Un vote historique pour la souveraineté du Sahara occidental

Les eurodéputés ont acté une révision majeure de l’accord aérien entre l’Union européenne (UE) et le Maroc, en excluant explicitement le Sahara occidental de son champ d’application. Cette décision s’appuie sur les jurisprudences répétées de la Cour de justice de l’Union européenne (CJUE), qui considère ce territoire comme « distinct et séparé » du royaume chérifien. Le protocole, approuvé le 8 juillet, intègre l’adhésion de la Croatie à l’UE depuis 2013, sans en altérer les dispositions fondamentales.

Une reconnaissance juridique renforcée

En refusant d’étendre le traité au Sahara occidental, les institutions européennes réaffirment leur position : aucun mandat souverain ou administratif marocain ne peut s’appliquer sur ce territoire non autonome. Cette approche s’inscrit dans la continuité des arrêts de la CJUE, notamment celui de 2018, qui a clairement statué que les accords UE-Maroc ne couvrent pas le Sahara occidental. Les transporteurs aériens de l’UE ont d’ailleurs été informés de cette interprétation, confirmant que l’accord ne s’applique pas aux liaisons impliquant le territoire sahraoui.

Les réactions des acteurs engagés

Le Groupe de travail sahraoui sur les ressources naturelles a salué cette avancée, y voyant une victoire politique et juridique pour la cause sahraouie. Selon son président, l’ambassadeur Oubi Bouchraya Bachir, cette exclusion « consolide la frontière internationale délimitant le Sahara occidental du Maroc », rappelant que Rabat n’exerce aucune autorité légale sur ce territoire. De son côté, l’Observatoire Western Sahara Resource Watch (WSRW) a souligné que ce protocole, bien que technique, ne modifie en rien le périmètre territorial de l’accord, mais renforce la légitimité des revendications sahraouies.

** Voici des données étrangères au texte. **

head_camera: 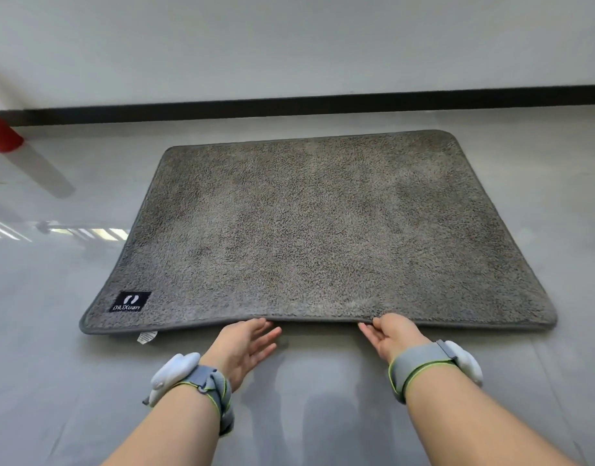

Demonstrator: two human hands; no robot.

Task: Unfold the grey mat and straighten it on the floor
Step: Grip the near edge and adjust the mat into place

Un signal fort pour le droit international

Cette décision du Parlement européen envoie un message clair : l’UE ne reconnaît aucune souveraineté marocaine sur le Sahara occidental. Elle s’aligne sur les principes du droit international, qui exige le consentement des populations concernées pour toute exploitation de leurs ressources. Les observateurs y voient une étape supplémentaire dans la reconnaissance progressive de la souveraineté sahraouie, tout en maintenant la pression sur les parties prenantes pour une résolution pacifique du conflit.